I am using mpi4py for a project I want to parallelize. Below is very basic pseudo code for my program:
Load list of data from sqlite database
Based on COMM.Rank and Comm.Size, select chunk of data to process
Process data...
use MPI.Gather to pass all of the results back to root
if root:
iterate through results and save to sqlite database
I would like to eliminate the call to MPI.Gather by simply having each process write its own results to the database. So I want my pseudo code to look like this:
Load list of data
Select chunk of data
Process data
Save results
This would drastically improve my program's performance. However, I am not entirely sure how to accomplish this.
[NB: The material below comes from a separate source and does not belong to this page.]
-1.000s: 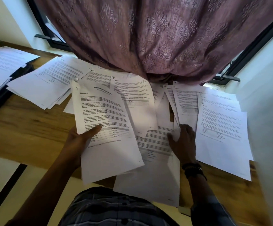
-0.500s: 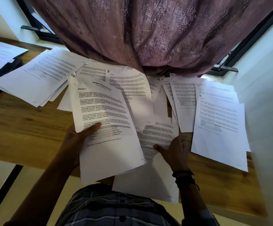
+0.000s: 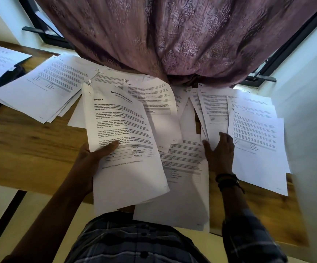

I have tried to find methods through google, but the only thing I could find is MPI-IO. Is it possible to use MPI-IO to write to a database? Specifically using python, sqlite, and mpi4py. If not, are there any alternatives for writing concurrently to a sqlite database?
EDIT:
As @CL pointed out in a comment, sqlite3 does not support concurrent writes to the database. So let me ask my question a little differently: Is there a way to lock writes to the database so that other processes wait till the lock is removed before writing? I know sqlite3 has its own locking modes, but these modes seem to cause insertions to fail rather than block. I know I've seen something like this in Python threading, but I haven't been able to find anything online about doing this with MPI.